De acordo com Cánepa e Grassi (2001a) a priorização do planejamento como forma de atuação, definida em Lei, determina que alguns ritos sejam seguidos, como:

[...] a definição de objetivos de qualidade e quantidade a serem atingidos e conservados, traduzidos no processo de enquadramento legal das águas em classes de uso; a elaboração do plano de bacia que corresponderá ao caminho para atingir aqueles objetivos e a fixação dos critérios e de parâmetros para a aplicação dos instrumentos de gestão (outorga e cobrança); o acompanhamento e a fiscalização dos procedimentos gerenciais e a avaliação continuada dos resultados, assim como a mediação, em todos os passos, nas negociações entre partes e entre os interesses particulares e os coletivos e ainda a garantia da publicização de todo o processo (CÁNEPA; GRASSI, 2001a).

Ainda, segundo estes autores, isto proporciona aos Comitês de Bacia a possibilidade de uma atuação permanente e renovada.

Setti et al. (2000, p. 31) relatam que “[...] quando a água está disponível em abundância ela pode ser tratada como bem livre, desprovida de valor econômico”. No entanto,

quando há grande demanda e conflitos entre usos, ela precisa ser gerenciada como recurso dotado de valor econômico e também precisam ser preservadas as funções hidrológicas, biológicas e químicas dos ecossistemas aquáticos.

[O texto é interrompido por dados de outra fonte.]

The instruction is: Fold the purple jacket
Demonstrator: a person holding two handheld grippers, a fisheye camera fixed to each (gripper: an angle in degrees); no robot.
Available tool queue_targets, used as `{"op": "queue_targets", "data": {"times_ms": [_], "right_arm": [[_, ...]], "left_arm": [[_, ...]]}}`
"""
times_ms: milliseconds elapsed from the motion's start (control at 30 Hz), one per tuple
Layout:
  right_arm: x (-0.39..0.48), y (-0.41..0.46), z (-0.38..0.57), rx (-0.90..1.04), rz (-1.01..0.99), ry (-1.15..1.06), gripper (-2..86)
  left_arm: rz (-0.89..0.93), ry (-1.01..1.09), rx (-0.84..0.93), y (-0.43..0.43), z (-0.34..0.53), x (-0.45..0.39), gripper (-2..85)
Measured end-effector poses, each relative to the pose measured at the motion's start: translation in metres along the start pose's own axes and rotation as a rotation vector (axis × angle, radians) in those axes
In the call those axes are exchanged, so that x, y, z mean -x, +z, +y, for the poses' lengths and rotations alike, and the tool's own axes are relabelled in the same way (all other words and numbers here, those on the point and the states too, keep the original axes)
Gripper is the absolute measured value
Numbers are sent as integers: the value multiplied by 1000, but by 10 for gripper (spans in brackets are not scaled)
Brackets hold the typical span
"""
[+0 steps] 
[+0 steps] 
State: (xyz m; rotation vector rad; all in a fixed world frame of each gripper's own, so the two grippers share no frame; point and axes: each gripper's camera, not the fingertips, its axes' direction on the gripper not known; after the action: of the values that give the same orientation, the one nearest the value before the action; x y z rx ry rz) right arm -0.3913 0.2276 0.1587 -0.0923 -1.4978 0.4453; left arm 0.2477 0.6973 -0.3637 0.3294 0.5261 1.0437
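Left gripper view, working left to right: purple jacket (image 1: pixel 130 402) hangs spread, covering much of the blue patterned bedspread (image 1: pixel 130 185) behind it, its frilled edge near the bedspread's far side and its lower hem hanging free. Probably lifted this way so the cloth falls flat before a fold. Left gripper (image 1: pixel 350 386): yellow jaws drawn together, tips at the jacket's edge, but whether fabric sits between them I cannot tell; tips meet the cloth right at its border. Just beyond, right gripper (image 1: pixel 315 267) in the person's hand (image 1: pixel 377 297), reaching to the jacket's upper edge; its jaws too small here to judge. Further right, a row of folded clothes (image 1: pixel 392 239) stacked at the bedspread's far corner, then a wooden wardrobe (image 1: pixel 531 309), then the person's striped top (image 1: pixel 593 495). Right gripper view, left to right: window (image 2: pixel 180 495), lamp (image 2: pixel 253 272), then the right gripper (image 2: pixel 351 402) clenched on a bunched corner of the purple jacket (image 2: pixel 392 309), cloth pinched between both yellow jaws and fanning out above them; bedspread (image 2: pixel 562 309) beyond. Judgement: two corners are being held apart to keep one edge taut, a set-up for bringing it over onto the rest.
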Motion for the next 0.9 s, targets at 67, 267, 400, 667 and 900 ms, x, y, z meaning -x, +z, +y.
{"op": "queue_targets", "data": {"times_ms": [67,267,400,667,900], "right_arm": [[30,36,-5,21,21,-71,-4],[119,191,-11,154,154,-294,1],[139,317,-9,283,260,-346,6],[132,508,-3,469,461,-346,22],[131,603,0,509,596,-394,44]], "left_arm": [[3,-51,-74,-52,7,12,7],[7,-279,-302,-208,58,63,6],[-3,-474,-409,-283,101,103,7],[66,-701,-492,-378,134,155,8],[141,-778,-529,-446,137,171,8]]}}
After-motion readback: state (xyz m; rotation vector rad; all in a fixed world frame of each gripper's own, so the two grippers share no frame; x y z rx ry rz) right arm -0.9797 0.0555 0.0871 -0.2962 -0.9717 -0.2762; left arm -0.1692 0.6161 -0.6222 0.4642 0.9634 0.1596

No sentido de promover a implantação desse sistema no Brasil, foi criada a Agência Nacional de Água (ANA), entidade federal responsável pela implementação da Política Nacional de Recursos Hídricos e da coordenação do Sistema Nacional de Gerenciamento de Recursos Hídricos, o que ocorreu, efetivamente, depois da promulgação da Lei n° 9.984 de 17 de julho de 2000 (BRASIL, 2000). Esse Sistema é constituído por um conjunto de mecanismos jurídico-administrativos, compostos por leis e instituições, pelos: Conselho Nacional de Recursos Hídricos, Conselhos Estaduais e do Distrito Federal e Comitês de Bacias Hidrográficas.

A Lei nº 9.984/2000 foi alterada recentemente pela Medida Provisória nº 844, de 6 de julho de 2018, que atualizou o marco legal do saneamento básico e alterou as atribuições da ANA, delegando-lhe competência para editar normas de referência nacionais sobre o serviço de saneamento (BRASIL, 2018).